Но, какие бы сплетни о ней ни доходили до него, Габриэль ни на секунду не сомневалась: Реми не хотел ничему верить. Его настойчивый взгляд искал ее глаз, словно он старался убедить себя, что, несмотря на всю очевидность противоположного, она оставалась все той же невинной девочкой, какой он сам неизменно видел ее.
– Вы же всегда знали, как я мечтала покинуть остров Фэр, капитан Реми, – ответила она наконец, втирая крем в кожу. – Мне хотелось побывать повсюду, самой изведать бурление и изменчивость большого города.
Подперев своими широкими плечами стену, Реми расположился рядом со столиком, чтобы она не могла избежать встречи с его взглядом:
– Да, но как у тебя во владении оказался этот огромный дом? Прости меня, но я считал, что в вашей семье все пошло прахом, когда отец не вернулся из своего путешествия.
– Так оно и было. – Габриэль размазывала крем кончиками пальцев, надеясь, что их едва заметная дрожь не выдаст ему ее нервозности. – Этот дом принадлежит или, вернее сказать, принадлежал женщине по имени Маргерит де Мейтлан. Любовнице моего отца, – добавила она равнодушным тоном, не выдавшим никаких эмоций.
– Любовнице?
– Капитан Реми, у многих мужчин есть любовницы – сухо заметила девушка.
– Знаю. Но я слышал… мне всегда казалось… – Реми в замешательстве отпил еще глоток вина.
– Вы слышали истории о глубоком чувстве, связывавшем доблестного шевалье Луи Шене и Евангелину, прекрасную Хозяйку острова Фэр.

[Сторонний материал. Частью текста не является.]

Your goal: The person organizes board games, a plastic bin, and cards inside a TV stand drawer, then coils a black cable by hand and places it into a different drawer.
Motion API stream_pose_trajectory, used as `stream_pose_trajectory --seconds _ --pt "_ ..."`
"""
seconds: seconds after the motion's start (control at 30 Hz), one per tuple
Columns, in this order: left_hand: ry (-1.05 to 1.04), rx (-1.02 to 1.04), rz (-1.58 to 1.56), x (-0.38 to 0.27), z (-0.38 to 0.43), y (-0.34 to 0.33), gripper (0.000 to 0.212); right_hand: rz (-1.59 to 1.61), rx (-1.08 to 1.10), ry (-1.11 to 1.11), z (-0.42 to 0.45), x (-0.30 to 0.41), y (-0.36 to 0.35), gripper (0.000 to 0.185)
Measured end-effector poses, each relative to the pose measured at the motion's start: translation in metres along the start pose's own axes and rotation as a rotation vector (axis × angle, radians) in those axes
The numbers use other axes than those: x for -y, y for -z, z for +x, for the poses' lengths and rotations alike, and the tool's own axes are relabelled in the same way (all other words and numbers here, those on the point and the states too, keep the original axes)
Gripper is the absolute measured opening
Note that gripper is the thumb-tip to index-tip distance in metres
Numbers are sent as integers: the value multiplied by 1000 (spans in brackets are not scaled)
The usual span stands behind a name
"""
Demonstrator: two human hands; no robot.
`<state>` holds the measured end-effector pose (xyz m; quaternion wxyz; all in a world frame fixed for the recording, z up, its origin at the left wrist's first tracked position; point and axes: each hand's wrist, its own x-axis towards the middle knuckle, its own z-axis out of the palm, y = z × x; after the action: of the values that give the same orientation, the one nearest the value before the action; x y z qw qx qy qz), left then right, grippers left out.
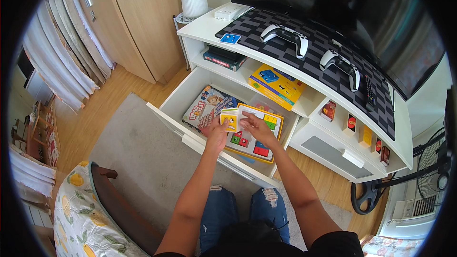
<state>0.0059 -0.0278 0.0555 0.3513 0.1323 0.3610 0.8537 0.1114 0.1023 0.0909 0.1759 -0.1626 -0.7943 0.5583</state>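
My left hand [216,135] grips a small stack of square cards [229,122], the top one showing a yellow cartoon face. My right hand [260,128] is at the stack's right edge with its fingers apart; whether its fingertips touch the cards is unclear. Below both hands, an open game box with a yellow rim [280,132] sits inside a pulled-out white drawer [167,124]. Its white tray carries red and green face blocks [240,139], yellow and green blocks [270,122], and blue and red blocks [261,149]. A board game box [205,105] lies left of it.
Above the drawer, a yellow box [276,85] and a Scrabble box [225,59] occupy the shelf. A blue face card [230,38], two game controllers [285,37] and a remote [369,92] lie before the television [332,0]. A patterned covered seat [84,210] stands left.
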Motion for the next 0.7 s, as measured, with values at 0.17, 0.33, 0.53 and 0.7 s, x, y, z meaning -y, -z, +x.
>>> stream_pose_trajectory --seconds 0.17,0.33,0.53,0.7 --pt "-60 8 340 21 25 -44 26 -46 -97 61 10 -13 21 39" --pt "-154 119 763 46 39 -38 29 -72 -176 96 7 -52 33 35" --pt "-155 123 1020 49 27 -37 41 -315 -284 127 -10 -54 34 31" --pt "-191 225 1010 40 15 -63 49 -330 -263 153 -15 -51 42 36"
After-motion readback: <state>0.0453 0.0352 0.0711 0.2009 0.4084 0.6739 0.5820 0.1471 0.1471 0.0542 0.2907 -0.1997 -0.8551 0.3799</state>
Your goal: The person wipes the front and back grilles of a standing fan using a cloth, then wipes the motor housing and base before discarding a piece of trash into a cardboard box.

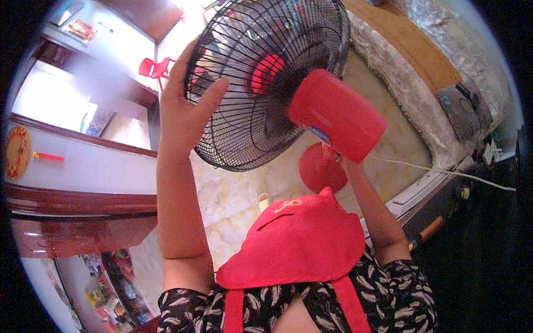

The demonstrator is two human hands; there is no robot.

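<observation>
A pedestal fan with a black wire grille [237,125] and a red motor housing [337,116] stands in front of me, seen from behind and above. My left hand [185,106] grips the grille's left rim, with the thumb over the wires on the near side and the fingers partly hidden. Through the wires shows the red hub [266,74]. Under the housing, my right hand [349,164] is mostly hidden at the fan's neck, so its fingers cannot be made out. The round red base [318,170] sits on the marbled floor. A red apron [308,245] covers my front.
A white cable [416,165] runs right from near the fan. Along the right is a seat with a furry, pale cover [399,91] and a brown strip [412,50]. A red chair [154,68] stands at the far left. One pale slipper [264,201] shows below.
</observation>
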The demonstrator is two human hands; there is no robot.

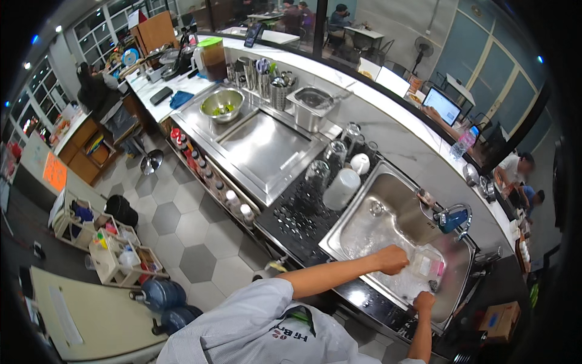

Габриэль убедила себя, что давно преодолела боль из-за предательства отца. Но застарелая горечь вновь проявилась в звуках ее голоса.
– К сожалению, все те истории… всего лишь… красивые сказки. Заверяя всех в своей преданности моей матушке, отец содержал другую женщину здесь, в Париже, щедро осыпая мадам де Мейтлан платьями, драгоценными камнями и этим домом.
Реми молча вникал в услышанное, хмуро глядя в свой бокал.
– И все-таки я не понимаю, какая связь между тобой и этим домом. Что ты забыла здесь, в доме этой… как бы помягче выразиться…
Реми не закончил, но в этом и не было необходимости. По его суровому тону Габриэль могла легко предположить, как он собирался закончить свою фразу. Этой распутницы, продажной женщины, блудницы. И, хотя она сохранила безразличную маску на лице, душа ее затрепетала, мучимая вопросом, каким из этих эпитетов наградит ее Реми, когда поймет, насколько она похожа на Маргерит.
Габриэль взяла со стола маленькую жесткую щеточку и начала размеренно полировать ногти.
– После того как пришло известие о смерти моего отца, мадемуазель Мейтлан испытала некий прилив угрызений совести. Она решила удалиться в монастырь. Но, прежде чем осуществить свое решение, предложила нам с сестрами этот дом и свои украшения.